His dancing words fall languidly from his lips,
slipping away scarred and lazy, as if he knows his life
too well to want to know it anymore, to even care anymore. But here it is anyway, the life he's found, the
one he's felt and wrapped inside beautiful prose that
falls away all tired and in motion, so simple,
so revealing and so true, it could easily be mistaken for
you. Do you really want to live it anymore when it
feels ill-fitting and blue?
The details, pain-stricken and despairingly real,
are as unmistakable as the taste of blood and the way
you know it's your own. He murmurs and speaks, not
like a speaker, but rather clearing his throat, fumbling his words and licking his dry lips like an everyday
someone who confesses their darkest moments, sorry and
sad, heavy and dumb, like he's suffering stuck under
someone else's thumb.
Sometimes he talks to you like he talks to himself,
without thinking, only expressing, just kicking it out
with unintended honesty and angry defiance. He
grumbles the way you grumble when the buzzer shakes
you from your slumber to remind you of the life that
you have to live and the whoever is responsible that
you'll never be able to forgive.
"Fuck your deadlines, fuck your editors, fuck friends,
fuck responsibility, fuck living long, fuck getting up
in the morning, fuck writing the big things," spoken-word artist Adam Gnade rants
on "Shout the Battle Cry
for Freedom." "Your wine bottle is rising from between
your legs like a dark glass lighthouse and you laugh,
your teeth slop red, black of wine and crooked smile."

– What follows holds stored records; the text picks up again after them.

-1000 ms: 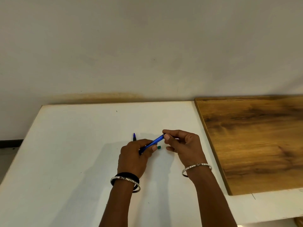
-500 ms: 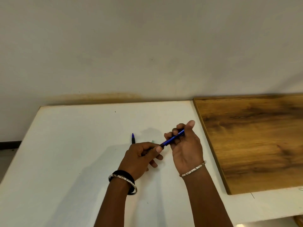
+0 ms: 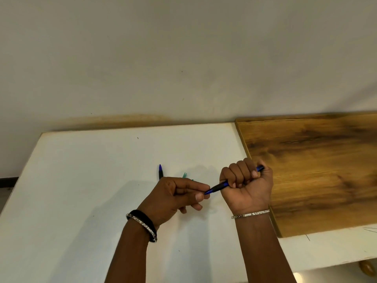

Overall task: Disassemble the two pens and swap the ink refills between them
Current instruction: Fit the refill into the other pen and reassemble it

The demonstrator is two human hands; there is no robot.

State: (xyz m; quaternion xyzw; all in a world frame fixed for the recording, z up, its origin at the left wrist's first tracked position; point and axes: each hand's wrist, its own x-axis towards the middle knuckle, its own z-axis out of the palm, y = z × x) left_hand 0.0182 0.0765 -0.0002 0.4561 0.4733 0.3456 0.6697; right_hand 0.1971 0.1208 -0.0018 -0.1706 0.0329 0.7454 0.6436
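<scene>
A blue pen with a black grip (image 3: 219, 186) slants across the middle of the white table (image 3: 81, 190). My right hand (image 3: 247, 186) is fisted round its barrel, and the pen's rear end pokes out past the knuckles. My left hand (image 3: 179, 196) pinches the pen's pointed front end between thumb and fingertips. Behind my left hand lies a black and blue pen piece (image 3: 160, 171) on the table. A green piece (image 3: 185, 175) peeks out beside it, mostly hidden by my left hand.
A brown wooden board (image 3: 318, 170) covers the table's right side, right next to my right hand. A pale wall rises behind the table. The table's front right edge drops off near a small round brown object (image 3: 367, 267).
My right hand has shifted right toward the wooden board and wrapped into a full fist round the barrel. My left hand now holds only the pen's front tip.
</scene>
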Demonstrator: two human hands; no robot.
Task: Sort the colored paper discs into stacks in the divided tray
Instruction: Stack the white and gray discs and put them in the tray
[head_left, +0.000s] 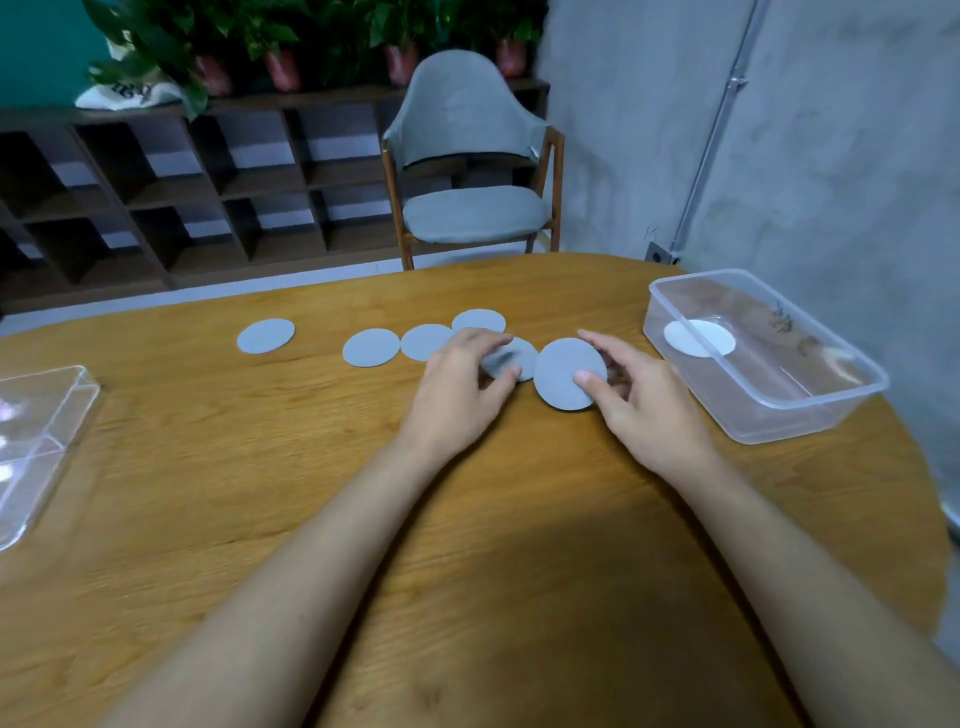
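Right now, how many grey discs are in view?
6. One grey disc alone far left, three clustered mid-table, one pinched by the left hand, one held by the right hand. Others could be stacked beneath.

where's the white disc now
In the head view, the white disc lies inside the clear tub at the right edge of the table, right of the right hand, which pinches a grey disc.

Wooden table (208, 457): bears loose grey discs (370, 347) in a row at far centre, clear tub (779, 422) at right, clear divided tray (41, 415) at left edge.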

He glides naturally between sneeringly cursing,
spitting back at the world, and delivering strings of
gorgeous, hand-picked words strung together like they
were meant for no other, like they invented each
other. He sounds somber and acquiescent, like he's come
to terms with what it means to be alive and has,
although pained, accepted being a part of it.
"From outside the window, you would see a symphony in
tragic comedy, and song and dance blues, election year
blues, wartime blues, love life blues, growing up
blues," he says on "The Winter," allowing his words to
slur together gently as a sad, dramatic guitar line
comes and goes like a rising lump in your throat.

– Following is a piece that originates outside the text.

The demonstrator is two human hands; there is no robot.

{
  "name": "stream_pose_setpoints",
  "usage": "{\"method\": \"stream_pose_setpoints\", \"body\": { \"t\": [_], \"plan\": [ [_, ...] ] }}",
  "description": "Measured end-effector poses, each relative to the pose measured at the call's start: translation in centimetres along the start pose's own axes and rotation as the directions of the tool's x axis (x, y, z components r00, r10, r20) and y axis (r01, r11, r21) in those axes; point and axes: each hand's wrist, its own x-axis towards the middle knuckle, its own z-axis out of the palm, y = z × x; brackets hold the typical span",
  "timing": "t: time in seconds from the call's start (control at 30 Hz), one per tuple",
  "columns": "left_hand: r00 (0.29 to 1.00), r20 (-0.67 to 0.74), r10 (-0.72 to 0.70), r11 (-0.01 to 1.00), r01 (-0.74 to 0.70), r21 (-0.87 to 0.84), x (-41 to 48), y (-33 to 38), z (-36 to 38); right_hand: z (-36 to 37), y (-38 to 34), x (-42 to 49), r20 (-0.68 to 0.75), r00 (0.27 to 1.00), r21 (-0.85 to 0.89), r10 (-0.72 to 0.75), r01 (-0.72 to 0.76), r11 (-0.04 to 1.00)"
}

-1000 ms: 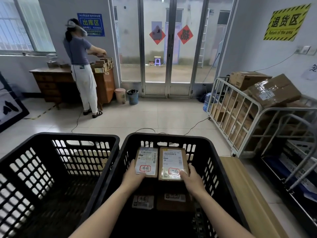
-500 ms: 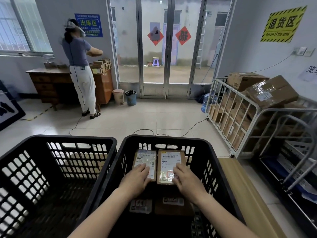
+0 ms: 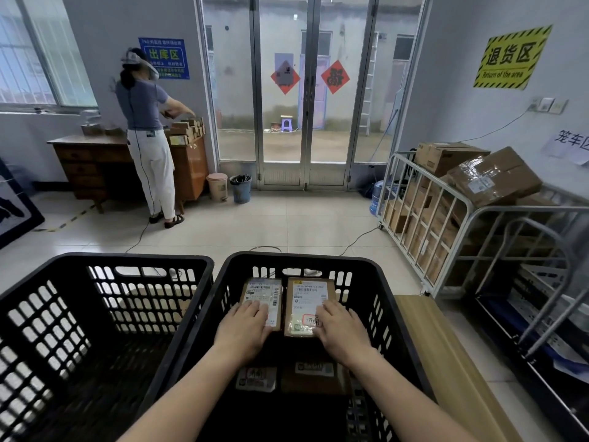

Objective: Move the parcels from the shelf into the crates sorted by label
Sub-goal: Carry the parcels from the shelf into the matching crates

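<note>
Two black slatted crates stand side by side before me. In the right crate (image 3: 379,282) two flat brown parcels with white labels lie next to each other: the left parcel (image 3: 263,295) and the right parcel (image 3: 307,301). My left hand (image 3: 245,330) lies flat on the left parcel with straight fingers. My right hand (image 3: 341,328) rests flat on the right parcel. Two more labelled parcels (image 3: 256,378) lie lower in the same crate, partly hidden by my arms. The left crate (image 3: 105,266) holds no parcel that I can see.
A wooden bench (image 3: 446,346) carries the crates. A metal cage trolley (image 3: 424,218) with cardboard boxes stands at the right. Another person (image 3: 146,138) stands at a wooden desk (image 3: 89,161) at the back left. Two bins (image 3: 229,186) stand by glass doors.
Both hands slid forward from the parcels' near edges onto their tops, and the two parcels sank lower into the right crate.
</note>
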Motion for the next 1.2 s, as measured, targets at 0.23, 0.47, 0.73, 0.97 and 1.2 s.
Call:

He recorded himself raw and intimate; you can feel the
disappointment in his voice and the click of the tape
roll by, capturing the poems he scribbled in a
notebook on darker nights, maybe winter nights, maybe
drunken nights. He holds nothing back, intent on
sharing his love for words and the way they make
watery rhythms when combined just so, intent on
sharing his life experiences and the thoughts that
played in his head while enduring them, that played in
his head never knowing they'd ever be let go.
"Your parents are getting older, you see it over the
table on dinner visits, more like hospital visits than
family time," he shrugs as a tinny guitar groans gravely
behind simple taps at the hi-hat and bass, concluding
with strategically placed cymbal crashes.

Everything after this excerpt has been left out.